■ TASK DETAILS ■
Using the listing below, work out how many lines include the word "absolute". Only the number is to be given.

■ MATERIAL PROVIDED ■
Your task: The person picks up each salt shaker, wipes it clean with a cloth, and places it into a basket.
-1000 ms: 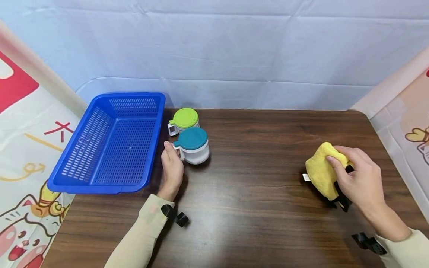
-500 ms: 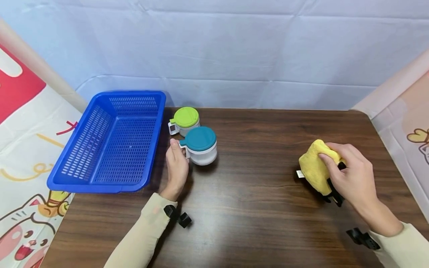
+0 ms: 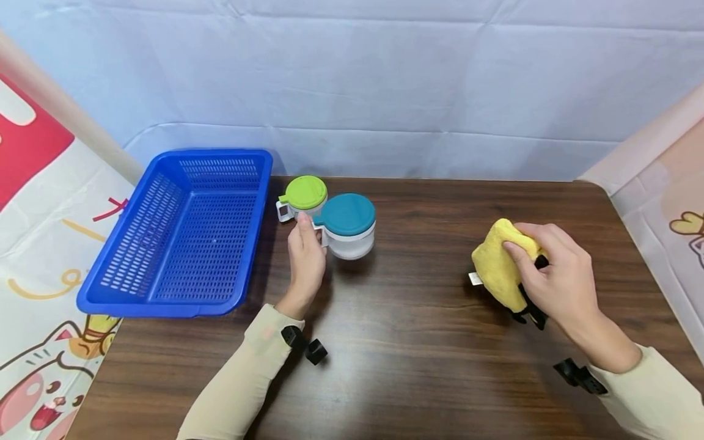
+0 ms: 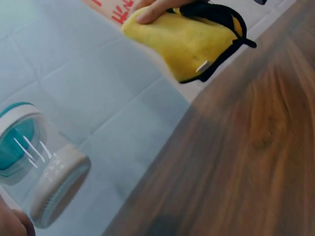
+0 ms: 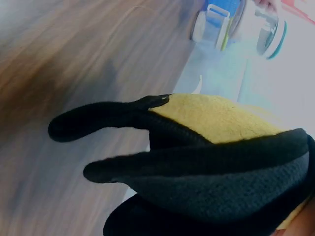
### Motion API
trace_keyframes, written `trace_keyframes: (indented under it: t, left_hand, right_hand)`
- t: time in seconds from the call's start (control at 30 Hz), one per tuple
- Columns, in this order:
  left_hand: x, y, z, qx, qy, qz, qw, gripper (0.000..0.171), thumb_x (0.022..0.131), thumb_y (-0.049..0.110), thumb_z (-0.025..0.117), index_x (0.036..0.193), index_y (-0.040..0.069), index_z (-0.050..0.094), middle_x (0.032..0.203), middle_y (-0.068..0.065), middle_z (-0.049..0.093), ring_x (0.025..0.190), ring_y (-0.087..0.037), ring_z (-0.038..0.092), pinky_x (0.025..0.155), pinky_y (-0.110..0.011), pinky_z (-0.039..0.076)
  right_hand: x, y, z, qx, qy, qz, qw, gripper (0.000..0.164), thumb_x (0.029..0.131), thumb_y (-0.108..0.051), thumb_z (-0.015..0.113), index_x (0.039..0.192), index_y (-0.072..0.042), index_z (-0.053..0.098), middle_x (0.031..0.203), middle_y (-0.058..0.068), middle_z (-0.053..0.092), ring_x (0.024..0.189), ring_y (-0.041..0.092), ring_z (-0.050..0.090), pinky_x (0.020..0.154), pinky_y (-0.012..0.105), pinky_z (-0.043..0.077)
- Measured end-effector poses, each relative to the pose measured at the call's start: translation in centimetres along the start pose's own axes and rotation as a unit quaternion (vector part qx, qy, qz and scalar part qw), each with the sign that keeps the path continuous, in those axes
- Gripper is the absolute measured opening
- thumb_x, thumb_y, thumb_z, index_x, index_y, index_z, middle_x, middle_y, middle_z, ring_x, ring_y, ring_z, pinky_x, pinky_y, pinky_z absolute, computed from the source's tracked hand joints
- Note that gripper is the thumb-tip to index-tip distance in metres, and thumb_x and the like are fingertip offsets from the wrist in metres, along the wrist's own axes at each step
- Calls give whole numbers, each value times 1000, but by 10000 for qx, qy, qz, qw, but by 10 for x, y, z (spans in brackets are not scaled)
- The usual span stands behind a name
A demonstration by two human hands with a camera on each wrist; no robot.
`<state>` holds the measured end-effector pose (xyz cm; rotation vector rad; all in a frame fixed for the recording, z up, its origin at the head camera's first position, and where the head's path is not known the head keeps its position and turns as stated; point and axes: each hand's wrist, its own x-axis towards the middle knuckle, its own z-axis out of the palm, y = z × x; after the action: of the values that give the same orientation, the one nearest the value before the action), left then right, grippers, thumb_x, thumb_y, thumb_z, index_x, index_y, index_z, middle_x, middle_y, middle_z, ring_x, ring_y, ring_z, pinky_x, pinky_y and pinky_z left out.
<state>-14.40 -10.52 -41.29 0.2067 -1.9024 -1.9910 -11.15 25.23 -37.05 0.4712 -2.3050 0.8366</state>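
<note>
Wood-grain tabletop (image 3: 418,348) under everything, so whatever I fumble lands there. Blue basket (image 3: 165,310) sits off to my left; a careless backswing might clip its rim. Over on the right, my right grip (image 3: 558,275) pinches the yellow cloth (image 3: 497,269), and its dangling black edging (image 5: 98,115) could snag on something. Teal-lidded jar (image 3: 352,241) looks lifted, near the green-lidded jar (image 3: 306,192). My left grip (image 3: 307,256) is curled on just its handle (image 3: 324,236), so it could twist and knock its neighbour.
</note>
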Motion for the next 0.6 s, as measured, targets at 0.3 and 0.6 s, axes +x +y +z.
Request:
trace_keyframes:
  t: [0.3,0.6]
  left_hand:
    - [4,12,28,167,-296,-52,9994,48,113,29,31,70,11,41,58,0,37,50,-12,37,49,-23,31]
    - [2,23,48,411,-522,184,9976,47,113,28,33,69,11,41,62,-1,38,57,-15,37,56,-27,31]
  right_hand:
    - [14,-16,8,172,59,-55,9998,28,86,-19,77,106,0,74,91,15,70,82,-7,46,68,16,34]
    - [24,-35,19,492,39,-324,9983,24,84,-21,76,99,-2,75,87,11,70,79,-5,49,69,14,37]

■ TASK RESULT ■
2